За одно это воспоминание, синьор, я все готов простить матери Чиро, женщине, сделавшей мне столько зла. Вы, синьор, вы не можете понять, что такое для человека, ожесточенного и извращенного страданием и несправедливостью, открыть в себе самом скрывавшуюся прежде доброту, открыть источник нежности в глубине своего собственного существа. Вы не можете понять, вы не можете даже, быть может, поверить тому, что я говорю. Но я все-таки буду говорить. Бывают минуты, в которые, да простит мне Бог, я чувствую в себе частицу Христа. Я был в одно и то же время самым подлым и самым хорошим среди людей.
Постойте, дайте мне поплакать немного. Видите, как текут мои слезы? В течение стольких лет страданий я научился так плакать, без рыданий, без всхлипываний, чтобы не могли слышать меня, так как мне не хотелось огорчать существо, которое меня любило, и не хотелось надоедать человеку, который причинял мне столько страдания. Мало людей на свете умеют плакать так, как плачу я. Ну вот, синьор, и прошу вас запомнить хоть это. После моей смерти вы скажете, что несчастный Джованни Эпископо умел по крайней мере плакать втихомолку в течение всей своей жизни.

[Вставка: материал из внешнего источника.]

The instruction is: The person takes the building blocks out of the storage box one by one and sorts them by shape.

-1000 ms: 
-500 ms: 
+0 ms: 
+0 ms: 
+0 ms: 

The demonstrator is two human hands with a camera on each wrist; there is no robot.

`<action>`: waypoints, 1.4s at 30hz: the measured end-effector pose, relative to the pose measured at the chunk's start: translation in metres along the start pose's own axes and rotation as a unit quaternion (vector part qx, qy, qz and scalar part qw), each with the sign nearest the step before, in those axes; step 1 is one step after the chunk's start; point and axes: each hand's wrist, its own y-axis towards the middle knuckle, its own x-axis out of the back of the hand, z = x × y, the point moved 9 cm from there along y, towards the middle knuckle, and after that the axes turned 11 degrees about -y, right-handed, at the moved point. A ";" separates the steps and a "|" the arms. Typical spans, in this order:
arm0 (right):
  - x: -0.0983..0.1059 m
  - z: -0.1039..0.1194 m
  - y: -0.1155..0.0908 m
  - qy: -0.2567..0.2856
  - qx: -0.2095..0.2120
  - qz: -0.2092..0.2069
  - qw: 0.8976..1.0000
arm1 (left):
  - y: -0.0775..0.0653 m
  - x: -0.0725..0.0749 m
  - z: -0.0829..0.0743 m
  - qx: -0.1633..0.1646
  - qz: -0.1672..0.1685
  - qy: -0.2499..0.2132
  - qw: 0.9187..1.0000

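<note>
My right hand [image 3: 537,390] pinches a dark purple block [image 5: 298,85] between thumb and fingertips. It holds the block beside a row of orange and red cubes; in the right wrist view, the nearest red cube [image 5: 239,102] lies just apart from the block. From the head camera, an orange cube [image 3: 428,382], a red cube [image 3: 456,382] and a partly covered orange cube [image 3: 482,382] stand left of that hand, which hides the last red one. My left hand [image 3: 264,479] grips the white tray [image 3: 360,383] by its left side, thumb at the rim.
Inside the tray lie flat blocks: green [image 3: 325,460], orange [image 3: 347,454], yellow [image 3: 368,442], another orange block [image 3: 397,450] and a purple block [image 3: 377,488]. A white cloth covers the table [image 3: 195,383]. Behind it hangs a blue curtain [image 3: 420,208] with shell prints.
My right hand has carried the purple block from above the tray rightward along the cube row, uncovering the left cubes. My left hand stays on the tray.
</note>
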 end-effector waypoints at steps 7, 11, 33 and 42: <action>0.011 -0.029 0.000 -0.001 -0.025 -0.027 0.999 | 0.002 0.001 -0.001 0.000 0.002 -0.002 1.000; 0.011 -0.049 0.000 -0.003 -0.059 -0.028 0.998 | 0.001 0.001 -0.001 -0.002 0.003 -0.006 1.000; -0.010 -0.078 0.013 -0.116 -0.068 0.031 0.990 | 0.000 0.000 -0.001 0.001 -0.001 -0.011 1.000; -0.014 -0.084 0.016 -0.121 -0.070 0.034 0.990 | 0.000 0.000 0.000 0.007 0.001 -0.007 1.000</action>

Как это случилось, что в то воскресное утро, в Вербное воскресенье, я очутился в трамвае по дороге в Тиволи? По правде сказать, я смутно помню об этом. Был ли это приступ сумасшествия? Действовал ли я как лунатик? В самом деле я этого не знаю. Я шел навстречу чему-то неведомому, отдался во власть неведомому. Еще раз я потерял ощущение действительности. Мне казалось, что я окружен какой-то странной атмосферой, изолирующей меня от внешнего мира. И это ощущение было не только зрительным, но и осязательным. Я не умею выразиться как следует. Местность, например, та местность, по которой я проезжал, представлялась мне бесконечно далекой, отделенной от меня громадным расстоянием… Как бы вы себе представили такое необычайное состояние ума? Все, что я вам здесь описываю, должно казаться вам нелепым, невозможным, противоестественным. Но подумайте только, что я почти непрестанно, вплоть до этого самого дня жил среди этих смятений, волнений, беспорядков. Парэстезия, дизэстезия… Мне часто приводили эти названия для определения моих болезней, но никто не сумел их вылечить. В течение всей своей жизни я оставался на краю сумасшествия, сознавая свое положение, подобно человеку, наклонившемуся над пропастью и ожидающему с минуты на минуту крайнего головокружения, великого помрачения. Как вам кажется? Потеряю я рассудок прежде, чем закрою глаза? Есть ли уже признаки на моем лице, в моих речах? Ответьте мне откровенно, добрый синьор, ответьте мне…
А что, если я не скоро еще умру? Что, если мне придется еще долго прожить, лишившись рассудка, в каком-нибудь убежище для душевнобольных.